Chapman v. Matthews

Ljsmsv, J.

This is a redhibitory action, instituted by the plaintiff to rescind the sale of a slave named Coleman, fully warranted in the act of sale, and to recover back the price paid for him.

The answer is a general denial.

The verdict of the jury who tried the case, and the judgment of the Court, were in favor of the plaintiff; and the defendant has appealed.

No tender of the slave to the seller was ever made ; and this is urged by the defendant as fatal to the plaintiff’s right to prosecute his present -action.

The sale was made on the 19th June, 1860, and the slave died on the 8th October next following, of the same disease with which he was affected at the time of the sale.
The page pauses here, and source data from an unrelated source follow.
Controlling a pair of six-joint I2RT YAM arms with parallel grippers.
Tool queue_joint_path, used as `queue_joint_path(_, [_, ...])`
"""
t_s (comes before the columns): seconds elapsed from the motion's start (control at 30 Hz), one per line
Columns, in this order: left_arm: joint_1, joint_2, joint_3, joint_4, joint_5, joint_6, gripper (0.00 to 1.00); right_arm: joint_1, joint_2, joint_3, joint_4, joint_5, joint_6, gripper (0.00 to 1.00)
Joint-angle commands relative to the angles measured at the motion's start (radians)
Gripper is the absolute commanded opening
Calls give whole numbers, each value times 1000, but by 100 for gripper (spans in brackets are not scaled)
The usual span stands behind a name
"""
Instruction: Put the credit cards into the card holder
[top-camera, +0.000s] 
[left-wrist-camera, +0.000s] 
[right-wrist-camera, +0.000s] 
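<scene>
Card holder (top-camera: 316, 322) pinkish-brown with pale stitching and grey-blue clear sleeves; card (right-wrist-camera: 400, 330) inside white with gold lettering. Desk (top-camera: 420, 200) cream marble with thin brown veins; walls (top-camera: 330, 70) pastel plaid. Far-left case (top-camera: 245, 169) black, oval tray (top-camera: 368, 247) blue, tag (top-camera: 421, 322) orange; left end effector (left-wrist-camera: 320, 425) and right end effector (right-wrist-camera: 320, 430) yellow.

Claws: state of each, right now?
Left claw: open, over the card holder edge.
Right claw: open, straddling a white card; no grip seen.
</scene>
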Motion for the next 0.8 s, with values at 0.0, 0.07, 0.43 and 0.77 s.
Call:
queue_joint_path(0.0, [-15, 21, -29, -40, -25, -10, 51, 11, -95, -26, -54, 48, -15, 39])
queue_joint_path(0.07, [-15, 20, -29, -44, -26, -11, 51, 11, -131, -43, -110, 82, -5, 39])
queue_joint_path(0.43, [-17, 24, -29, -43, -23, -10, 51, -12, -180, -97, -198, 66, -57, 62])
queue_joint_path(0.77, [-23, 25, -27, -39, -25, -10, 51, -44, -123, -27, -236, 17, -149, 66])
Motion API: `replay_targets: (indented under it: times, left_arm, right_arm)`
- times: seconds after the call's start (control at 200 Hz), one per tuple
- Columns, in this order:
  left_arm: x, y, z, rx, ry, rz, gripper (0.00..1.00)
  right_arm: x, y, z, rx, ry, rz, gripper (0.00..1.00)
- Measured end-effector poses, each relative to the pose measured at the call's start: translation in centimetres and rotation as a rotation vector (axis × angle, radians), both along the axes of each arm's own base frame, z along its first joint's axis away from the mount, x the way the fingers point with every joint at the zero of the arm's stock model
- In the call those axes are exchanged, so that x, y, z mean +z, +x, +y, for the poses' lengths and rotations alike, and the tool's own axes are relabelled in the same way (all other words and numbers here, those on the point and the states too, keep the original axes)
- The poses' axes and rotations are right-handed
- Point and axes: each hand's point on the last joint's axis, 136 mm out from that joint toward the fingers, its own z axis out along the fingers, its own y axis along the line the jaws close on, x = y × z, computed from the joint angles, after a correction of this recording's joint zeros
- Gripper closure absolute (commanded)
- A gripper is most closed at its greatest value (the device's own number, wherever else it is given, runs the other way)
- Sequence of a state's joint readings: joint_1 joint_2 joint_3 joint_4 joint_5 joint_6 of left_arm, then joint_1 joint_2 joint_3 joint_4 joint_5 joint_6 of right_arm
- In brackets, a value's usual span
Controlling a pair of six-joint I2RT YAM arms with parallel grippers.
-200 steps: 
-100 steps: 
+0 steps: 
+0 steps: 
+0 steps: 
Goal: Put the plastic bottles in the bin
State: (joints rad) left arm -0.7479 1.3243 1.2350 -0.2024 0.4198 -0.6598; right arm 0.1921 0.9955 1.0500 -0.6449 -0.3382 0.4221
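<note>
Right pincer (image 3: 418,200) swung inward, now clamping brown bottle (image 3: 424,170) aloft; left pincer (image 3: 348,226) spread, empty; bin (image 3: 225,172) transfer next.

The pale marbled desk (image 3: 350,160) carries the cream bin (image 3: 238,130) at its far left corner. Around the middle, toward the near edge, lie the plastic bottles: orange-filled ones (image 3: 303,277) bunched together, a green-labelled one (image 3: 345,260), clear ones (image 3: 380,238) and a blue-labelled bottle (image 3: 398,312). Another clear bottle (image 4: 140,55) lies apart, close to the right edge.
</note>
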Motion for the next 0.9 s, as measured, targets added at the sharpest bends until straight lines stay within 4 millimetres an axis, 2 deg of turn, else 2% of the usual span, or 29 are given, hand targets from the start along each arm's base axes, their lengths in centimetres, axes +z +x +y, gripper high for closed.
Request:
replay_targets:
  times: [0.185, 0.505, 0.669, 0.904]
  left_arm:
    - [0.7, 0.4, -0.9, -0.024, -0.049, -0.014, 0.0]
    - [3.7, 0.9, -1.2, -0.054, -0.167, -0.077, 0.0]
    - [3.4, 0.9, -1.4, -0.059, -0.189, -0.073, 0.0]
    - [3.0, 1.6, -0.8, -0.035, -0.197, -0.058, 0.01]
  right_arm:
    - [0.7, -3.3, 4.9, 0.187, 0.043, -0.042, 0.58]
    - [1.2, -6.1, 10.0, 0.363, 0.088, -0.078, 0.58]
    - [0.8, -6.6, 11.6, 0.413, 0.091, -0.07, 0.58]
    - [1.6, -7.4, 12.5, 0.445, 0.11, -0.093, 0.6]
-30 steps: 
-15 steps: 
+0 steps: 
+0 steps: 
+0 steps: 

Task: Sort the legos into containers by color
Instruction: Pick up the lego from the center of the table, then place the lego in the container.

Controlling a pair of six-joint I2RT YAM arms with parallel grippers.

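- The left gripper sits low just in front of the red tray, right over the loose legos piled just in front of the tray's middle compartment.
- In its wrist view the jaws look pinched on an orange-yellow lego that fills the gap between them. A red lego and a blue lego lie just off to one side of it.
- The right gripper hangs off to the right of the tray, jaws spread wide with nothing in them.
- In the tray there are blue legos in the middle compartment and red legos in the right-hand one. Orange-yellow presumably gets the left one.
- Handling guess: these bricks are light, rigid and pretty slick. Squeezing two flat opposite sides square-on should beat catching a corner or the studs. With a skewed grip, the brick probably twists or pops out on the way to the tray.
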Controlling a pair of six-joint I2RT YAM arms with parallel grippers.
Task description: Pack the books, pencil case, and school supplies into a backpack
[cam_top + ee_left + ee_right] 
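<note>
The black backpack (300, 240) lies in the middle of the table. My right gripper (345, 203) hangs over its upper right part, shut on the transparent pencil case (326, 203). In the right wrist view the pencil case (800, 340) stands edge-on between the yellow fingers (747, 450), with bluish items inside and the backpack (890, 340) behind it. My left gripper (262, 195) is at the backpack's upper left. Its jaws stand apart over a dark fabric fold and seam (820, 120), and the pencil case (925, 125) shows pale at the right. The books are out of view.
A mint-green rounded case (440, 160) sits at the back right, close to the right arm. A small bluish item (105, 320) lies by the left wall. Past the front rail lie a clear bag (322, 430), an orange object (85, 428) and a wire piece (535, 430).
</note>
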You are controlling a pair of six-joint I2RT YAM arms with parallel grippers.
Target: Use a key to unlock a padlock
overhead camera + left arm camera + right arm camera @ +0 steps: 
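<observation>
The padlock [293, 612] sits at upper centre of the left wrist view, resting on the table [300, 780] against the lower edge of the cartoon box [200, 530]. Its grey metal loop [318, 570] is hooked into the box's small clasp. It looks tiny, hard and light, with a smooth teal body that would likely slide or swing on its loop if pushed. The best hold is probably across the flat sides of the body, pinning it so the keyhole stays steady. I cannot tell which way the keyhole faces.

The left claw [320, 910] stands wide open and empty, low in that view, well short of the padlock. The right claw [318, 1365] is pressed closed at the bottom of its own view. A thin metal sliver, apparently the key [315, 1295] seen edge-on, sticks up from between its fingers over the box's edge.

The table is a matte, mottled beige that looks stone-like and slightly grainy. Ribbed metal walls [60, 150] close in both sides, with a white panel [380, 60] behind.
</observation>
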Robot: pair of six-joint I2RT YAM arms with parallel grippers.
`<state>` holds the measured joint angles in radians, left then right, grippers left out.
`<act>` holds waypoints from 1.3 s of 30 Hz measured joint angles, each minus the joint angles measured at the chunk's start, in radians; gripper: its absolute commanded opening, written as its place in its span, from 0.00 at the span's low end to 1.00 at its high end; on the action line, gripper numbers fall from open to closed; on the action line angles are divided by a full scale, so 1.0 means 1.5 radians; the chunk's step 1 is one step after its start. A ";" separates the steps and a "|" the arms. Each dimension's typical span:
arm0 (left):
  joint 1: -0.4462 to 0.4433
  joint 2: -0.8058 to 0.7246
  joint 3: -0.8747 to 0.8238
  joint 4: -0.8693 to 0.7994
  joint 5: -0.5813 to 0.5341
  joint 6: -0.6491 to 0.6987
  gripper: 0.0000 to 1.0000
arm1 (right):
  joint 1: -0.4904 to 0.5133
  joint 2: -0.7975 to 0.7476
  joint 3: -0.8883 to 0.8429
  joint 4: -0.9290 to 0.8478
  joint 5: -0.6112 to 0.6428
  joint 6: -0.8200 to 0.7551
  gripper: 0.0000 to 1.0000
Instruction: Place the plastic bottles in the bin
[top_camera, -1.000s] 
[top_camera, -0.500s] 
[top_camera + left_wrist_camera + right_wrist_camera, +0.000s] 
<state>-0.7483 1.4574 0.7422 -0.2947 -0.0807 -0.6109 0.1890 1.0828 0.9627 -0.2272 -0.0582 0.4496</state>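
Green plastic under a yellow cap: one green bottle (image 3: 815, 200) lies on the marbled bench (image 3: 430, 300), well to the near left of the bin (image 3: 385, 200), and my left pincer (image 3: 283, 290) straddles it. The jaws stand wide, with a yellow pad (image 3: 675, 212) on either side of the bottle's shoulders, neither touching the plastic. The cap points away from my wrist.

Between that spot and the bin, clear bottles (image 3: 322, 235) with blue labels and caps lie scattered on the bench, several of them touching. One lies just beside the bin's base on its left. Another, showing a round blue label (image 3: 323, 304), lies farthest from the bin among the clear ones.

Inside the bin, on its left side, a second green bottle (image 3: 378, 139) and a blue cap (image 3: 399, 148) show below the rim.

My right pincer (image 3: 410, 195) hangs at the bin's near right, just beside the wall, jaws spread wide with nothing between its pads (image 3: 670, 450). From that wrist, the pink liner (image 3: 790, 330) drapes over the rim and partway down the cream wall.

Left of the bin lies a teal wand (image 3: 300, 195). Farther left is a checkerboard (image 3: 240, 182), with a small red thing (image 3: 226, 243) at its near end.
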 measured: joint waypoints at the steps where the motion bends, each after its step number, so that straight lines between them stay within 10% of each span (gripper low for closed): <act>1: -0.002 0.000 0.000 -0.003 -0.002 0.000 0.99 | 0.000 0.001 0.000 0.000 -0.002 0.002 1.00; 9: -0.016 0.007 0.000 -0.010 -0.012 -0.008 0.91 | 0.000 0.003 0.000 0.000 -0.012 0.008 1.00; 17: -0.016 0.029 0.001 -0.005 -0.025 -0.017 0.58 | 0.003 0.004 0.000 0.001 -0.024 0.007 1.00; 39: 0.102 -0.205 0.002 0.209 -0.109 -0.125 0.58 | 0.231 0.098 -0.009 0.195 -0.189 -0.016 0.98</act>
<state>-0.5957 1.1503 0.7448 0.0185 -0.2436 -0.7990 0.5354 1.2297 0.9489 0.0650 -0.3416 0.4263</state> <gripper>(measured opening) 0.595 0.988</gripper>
*120Article 2510 of the Civil Code provides that, if the thing affected with the vices has perished through the badness of its quality, the seller must sustain the loss; and Article 2512 C. C. provides “that the redhibitory action must be instituted within a year, at farthest, commencing from the date of the sale.” The petition was filed on the 3d December, 1860, long after the death of the slave, so that it was impossible to tender him to the seller. The case of Rider v. Wright & Marshall was different from this one, and came within the provisions of Article 2511, which reads thus : “If it (the thing) has perished by a fortuitous event, before the purchaser has instituted his redhibitory action, the loss must be borne by him.”

In the case of Lewis v. Morgan, 14 A. 401, it is not shown that the slave was dead when suit was instituted.

We think, under the circumstances of this case, the want of tender cannot be invoked against the plaintiff to defeat his action, and this ÍS' the only ground relied on.

It is therefore ordered, adjudged and decreed, that the judgment of the-lower Court be affirmed, with costs of appeal to be paid by the appellant.